How diverse is the activity students in 8.MReV? Consider the grade earned by students, which is determined in 8.MReV by quantitative assessment with regular due dates and periodic exams. A scatter plot (Figure 4) depicting earned grade versus the number of chapters visited, for each registered student, illustrates the distinctions between the sub-populations of students who only viewed, only explored, or became certified in the course. This plot also illuminates some possible registrant types: “completionists” (perfect grade, viewed all chapters), “optimizers” (occasional registrants that view minimal chapters but earn a certificate), and “listeners” (viewed all chapters, zero grade—submitted no work for credit).

Figure 4. Scatter plot of grade versus chapters viewed (left), highlighting student sub-populations; certified students are red points and all points are jittered. Histograms of grades and number of chapters viewed (right) distinguished by student certification status.

Figure 4

For 8.MReV, edX recorded 14,940,915 events in its tracking logs, relating to students interacting with the course contents, through the cutoff date of this report. These events included interactions indicating when students played videos, attempted problems, browsed through text pages, read or posted entries in the forum, and other activities. Figure 5 gives a glimpse into these data, presenting a histogram of the total number of events (“clicks”) recorded for all registrants with at least one event, and highlighting the population of students who earned a certificate in comparison with all other students. The figure also presents a histogram of the number of active days, where “active days” represents any day where a course interaction was logged. The distribution of active days for certificate earners is broad, further reflecting the variety of approaches by which a participant can earn a certificate.

Figure 5. Distribution of clicks (total course interactions) and active days, distinguished by certificate status.

Figure 5

Persistence in 8.MReV

How does the activity of students change as the course progresses, particularly with students who persist to earn certification? Figure 6 highlights courseware and course-site (pre-launch) interactions for three of the disjoint participant types: only viewed, only explored, and certified. In 8.MReV, there is a noticeable periodicity in each curve that is highly correlated with content release and due dates. Certified students show a relatively stable weekly periodicity, while the periodicity of the viewed and explored curves disappears after about one-third and two-thirds of the course, respectively. It is important to note that these curves do not account for registration date or for large times between user interactions. However, they do provide insight into the collective behavior of our defined populations. It is particularly interesting to formulate hypotheses about behavior early in the course, e.g., attempting to target struggling students that may benefit from intervention.

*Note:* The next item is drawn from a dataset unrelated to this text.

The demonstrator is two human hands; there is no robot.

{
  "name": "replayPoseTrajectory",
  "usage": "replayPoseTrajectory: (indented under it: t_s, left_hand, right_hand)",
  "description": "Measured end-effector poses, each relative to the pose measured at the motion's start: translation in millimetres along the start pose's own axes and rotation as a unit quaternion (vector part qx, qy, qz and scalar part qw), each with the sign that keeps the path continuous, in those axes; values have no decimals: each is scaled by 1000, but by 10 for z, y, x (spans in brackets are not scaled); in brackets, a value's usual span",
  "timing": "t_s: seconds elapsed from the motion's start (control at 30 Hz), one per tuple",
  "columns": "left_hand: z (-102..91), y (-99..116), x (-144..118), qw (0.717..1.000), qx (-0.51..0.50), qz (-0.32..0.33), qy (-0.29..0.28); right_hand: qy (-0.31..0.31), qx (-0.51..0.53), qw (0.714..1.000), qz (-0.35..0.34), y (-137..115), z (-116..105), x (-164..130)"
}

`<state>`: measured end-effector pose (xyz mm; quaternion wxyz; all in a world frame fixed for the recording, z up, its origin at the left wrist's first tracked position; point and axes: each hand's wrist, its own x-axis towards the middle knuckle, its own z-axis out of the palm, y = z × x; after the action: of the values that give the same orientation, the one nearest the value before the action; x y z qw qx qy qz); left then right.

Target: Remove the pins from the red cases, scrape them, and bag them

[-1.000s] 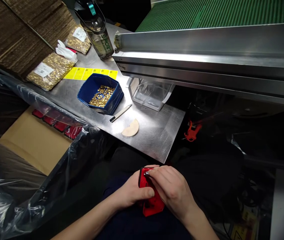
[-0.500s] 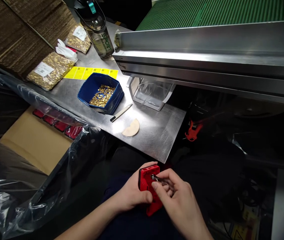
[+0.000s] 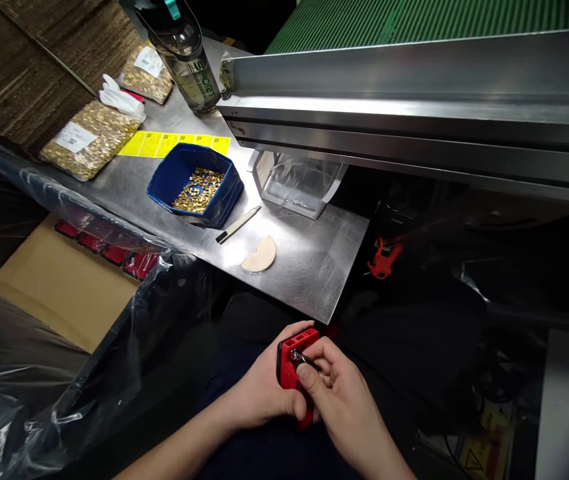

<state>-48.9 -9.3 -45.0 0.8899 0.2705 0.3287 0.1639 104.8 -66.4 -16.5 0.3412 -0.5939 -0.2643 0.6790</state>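
My left hand [image 3: 264, 393] is clenched around a red part [image 3: 291, 357], holding it low over my lap, just below the near edge of the table [image 3: 309, 273]. My right hand [image 3: 344, 407] pinches a small metal piece [image 3: 303, 359] between thumb and fingertips, pressed against the part's face. On the table sit a blue bin [image 3: 164, 190] of brass bits, a pen [image 3: 237, 225] and a tan disc [image 3: 260, 256].
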Motion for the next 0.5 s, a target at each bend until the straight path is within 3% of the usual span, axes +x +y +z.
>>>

Figure 6. Daily number of unique participants accessing courseware or course-site (pre-launch) via our described participant categories. Vertical dashed lines indicate the start and end of the course.

Figure 6

Do students who register early have a higher likelihood of earning a certificate than students who register late? Figure 7 depicts the certification fraction versus registration week relative to course launch (bubbles indicate total enrollment each week). Across MITx courses, certification rates do not depend greatly on registration dates prior to launch, although some courses have higher registration rates very early as well as just prior to launch. For 8.MReV, a relatively flat pre-launch distribution is seen, where roughly 10% of the users registering prior to launch earn a certificate regardless of enrollment week. After launch, the rate drops dramatically. Because of the highly structured due dates in 8.MReV, it is reasonable to attribute most of the post-launch drop in certification rates to registrants who have missed due dates and find it difficult or impossible to catch up.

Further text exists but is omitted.